Si por algo es conocida la ciudad de Ávila es por su muralla. Declarada Patrimonio de la Humanidad y considerada como el recinto amurallado mejor conservado de la época medieval, esta construcción defensiva, lejos de espantar a los extraños, hoy en día los invita a visitarnos.

Su origen medieval está bien establecido, pero se sospecha una existencia anterior, de factura romana y dimensiones más reducidas. Esos muros semiderruidos protegieron la ciudad y definieron su configuración, hasta que en el siglo XII se erige la estructura que hoy conocemos y se despliega a lo largo de un perímetro de 2,5 km., con sus 9 puertas y 2.500 almenas.

En el interior se acomodaron palacios como el Alcázar, que supo integrarla a su construcción, o la Catedral que se abrió paso y se convirtió en parte del conjunto defensivo.

Afuera, el pueblo llano se organizó en arrabales y pagó con sus cosechas el reparo de los muros.

Pero todos, los de adentro y los de afuera, compartían un recurso que caía de los cielos y fluía por los ríos. El acueducto de Ávila, ese gran desconocido, que ha asomado tímidamente, entre excavaciones y obras para dar testimonio de su presencia. Poco se sabe de él, aunque un par de inscripciones en arcas dan pistas sobre su reedificación. Se le atribuye origen romano y unos primeros trabajos de recuperación bajo el mandato de Carlos I.

Su trayectoria se ha reconstruido, situando en los manantiales de las Hervencias su punto de origen. Allí se captaba el agua y se reconducía hacia las fuentes de la ciudad. Apenas dos arcos se mantienen en pie, dando fe del sistema de canalización del siglo XVI. Avistarlos no es tan sencillo, pues hay que asomarse a un patio privado sito en la calle Isaac Peral, y solicitar autorización para comprobar por nosotros mismos que algo queda de la estructura original. Bajo tierra no sabemos qué se puede encontrar, aunque los más optimistas confían en que gran parte del conjunto aún es recuperable y que saldrá a la luz a medida que se intervenga el intrincado entramado de la ciudad.

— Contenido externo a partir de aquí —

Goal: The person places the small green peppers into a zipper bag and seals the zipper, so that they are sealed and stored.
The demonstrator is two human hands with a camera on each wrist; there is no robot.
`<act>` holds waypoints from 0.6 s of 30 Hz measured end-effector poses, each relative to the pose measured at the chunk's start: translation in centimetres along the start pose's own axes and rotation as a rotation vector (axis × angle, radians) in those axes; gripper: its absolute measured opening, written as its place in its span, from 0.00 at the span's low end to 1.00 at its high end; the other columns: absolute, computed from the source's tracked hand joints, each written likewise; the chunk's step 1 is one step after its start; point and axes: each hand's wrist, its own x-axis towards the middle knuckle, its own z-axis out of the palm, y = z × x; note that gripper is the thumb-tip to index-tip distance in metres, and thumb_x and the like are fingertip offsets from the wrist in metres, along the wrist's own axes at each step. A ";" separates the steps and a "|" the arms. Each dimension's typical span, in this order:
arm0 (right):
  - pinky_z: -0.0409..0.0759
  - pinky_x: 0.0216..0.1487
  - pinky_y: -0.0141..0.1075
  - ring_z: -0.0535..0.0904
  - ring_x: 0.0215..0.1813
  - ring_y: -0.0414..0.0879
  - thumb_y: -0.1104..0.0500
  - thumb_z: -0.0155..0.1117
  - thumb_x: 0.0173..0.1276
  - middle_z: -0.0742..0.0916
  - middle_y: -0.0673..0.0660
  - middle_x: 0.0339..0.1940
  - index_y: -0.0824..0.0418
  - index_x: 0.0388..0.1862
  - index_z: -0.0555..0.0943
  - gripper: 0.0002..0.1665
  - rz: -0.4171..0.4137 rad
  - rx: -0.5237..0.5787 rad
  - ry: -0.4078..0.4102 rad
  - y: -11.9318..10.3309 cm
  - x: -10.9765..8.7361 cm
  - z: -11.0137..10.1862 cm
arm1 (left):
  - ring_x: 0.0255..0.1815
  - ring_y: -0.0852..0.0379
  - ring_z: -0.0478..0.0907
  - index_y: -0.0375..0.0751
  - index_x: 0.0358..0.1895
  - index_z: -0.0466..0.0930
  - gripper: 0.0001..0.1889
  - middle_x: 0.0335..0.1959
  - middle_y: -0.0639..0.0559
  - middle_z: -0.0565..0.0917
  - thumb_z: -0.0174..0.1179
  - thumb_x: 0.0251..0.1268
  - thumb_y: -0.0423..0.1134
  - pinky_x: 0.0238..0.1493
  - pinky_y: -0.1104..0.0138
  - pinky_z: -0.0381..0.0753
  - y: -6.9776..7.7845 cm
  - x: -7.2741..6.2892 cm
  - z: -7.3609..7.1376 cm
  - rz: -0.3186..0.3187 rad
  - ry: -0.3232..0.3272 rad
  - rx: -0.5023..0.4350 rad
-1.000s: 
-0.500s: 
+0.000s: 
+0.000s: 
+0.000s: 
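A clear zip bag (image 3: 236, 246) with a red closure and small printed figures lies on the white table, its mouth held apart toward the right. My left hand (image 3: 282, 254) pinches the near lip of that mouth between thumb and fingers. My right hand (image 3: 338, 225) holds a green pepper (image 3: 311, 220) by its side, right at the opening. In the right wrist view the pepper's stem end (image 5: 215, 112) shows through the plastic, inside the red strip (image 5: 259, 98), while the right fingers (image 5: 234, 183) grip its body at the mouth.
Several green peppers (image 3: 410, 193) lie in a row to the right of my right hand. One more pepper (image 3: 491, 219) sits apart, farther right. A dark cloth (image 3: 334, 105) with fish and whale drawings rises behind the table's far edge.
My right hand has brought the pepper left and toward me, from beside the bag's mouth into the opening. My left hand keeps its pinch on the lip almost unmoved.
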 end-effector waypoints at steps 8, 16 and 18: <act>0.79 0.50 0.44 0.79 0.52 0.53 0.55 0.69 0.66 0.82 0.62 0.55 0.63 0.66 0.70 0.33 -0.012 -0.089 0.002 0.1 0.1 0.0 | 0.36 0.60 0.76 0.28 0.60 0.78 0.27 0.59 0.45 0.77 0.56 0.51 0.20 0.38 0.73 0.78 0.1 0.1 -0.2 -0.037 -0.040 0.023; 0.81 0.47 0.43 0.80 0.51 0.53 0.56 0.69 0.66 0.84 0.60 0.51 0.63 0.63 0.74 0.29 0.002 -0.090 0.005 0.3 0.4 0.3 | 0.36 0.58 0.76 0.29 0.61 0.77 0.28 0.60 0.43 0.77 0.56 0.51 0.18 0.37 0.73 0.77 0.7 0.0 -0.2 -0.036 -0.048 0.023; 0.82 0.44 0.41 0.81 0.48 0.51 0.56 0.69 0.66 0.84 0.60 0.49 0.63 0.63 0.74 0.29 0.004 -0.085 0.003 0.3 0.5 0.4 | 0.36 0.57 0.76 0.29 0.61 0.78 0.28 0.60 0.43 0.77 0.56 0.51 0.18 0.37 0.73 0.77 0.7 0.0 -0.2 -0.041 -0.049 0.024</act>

Por ahora, las suposiciones pesan más que los datos contrastados, pero se especula que el acueducto permitía salvar el fuerte desnivel del terreno, y que su extensión era de unos 300 metros. Su trazado en línea recta cruzaba 25 arcos y unía el punto de partida con la zona donde actualmente se encuentra el edificio de Los Jerónimos. Las conducciones subterráneas de barro, arquetas y pozos y otras estructuras, no sólo saciaban la sed de los pobladores, sino que también surtían pilones para las bestias y lavaderos. Tiempos aquellos en los que los oficios de cerrajeria urgente y fontaneros se fundían en uno solo, y en que las aguas fluían ajenas a contaminantes y vertidos.

Los abulenses y sus visitantes tienen la posibilidad de descubrir estos tesoros y conocer sus historias ocultas, de la mano de María Teresa Calvo y Jesús Delgado, un par de docentes, autores del libro “Historia de las calles de Ávila”, que desde hace unos años organizan paseos guiados.

En grupos de máximo 30 personas, para garantizar que la explicación sea afectiva y que la conversación fluya, aclarando todas las dudas, este par de profesionales nos lleva al encuentro de la historia de la capital de provincia.